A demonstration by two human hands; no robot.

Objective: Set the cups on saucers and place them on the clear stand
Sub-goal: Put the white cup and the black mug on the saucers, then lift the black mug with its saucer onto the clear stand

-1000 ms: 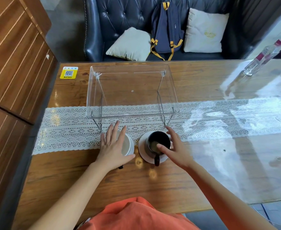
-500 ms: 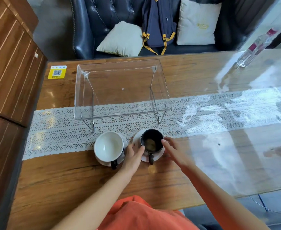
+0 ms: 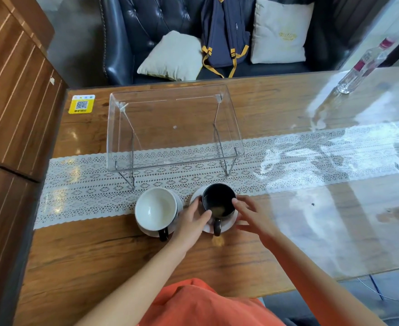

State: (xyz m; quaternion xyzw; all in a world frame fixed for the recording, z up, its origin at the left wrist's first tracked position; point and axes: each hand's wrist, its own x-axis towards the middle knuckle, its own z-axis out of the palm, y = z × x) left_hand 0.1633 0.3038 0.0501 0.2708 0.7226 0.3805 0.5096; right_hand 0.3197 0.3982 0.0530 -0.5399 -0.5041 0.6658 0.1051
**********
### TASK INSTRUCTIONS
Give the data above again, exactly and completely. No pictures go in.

### TASK RESPONSE
A demonstration by two human hands; no robot.

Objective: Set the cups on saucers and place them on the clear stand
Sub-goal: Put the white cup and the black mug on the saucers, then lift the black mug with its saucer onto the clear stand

-1000 ms: 
-500 ms: 
+0 ms: 

State: (xyz m; quaternion xyzw; all in a world frame fixed for the recording, z up, its origin at the left wrist's first tracked position; point and axes: each hand's wrist, its own x-axis towards the middle knuckle, its own z-axis out of the palm, y = z × x) left_hand 0.1633 0.3038 0.0501 0.2708 0.7226 0.3805 0.5096; right_hand 0.3197 0.3982 0.0530 -0.5399 -0.5041 0.6658 0.1051

With that, the output is complete.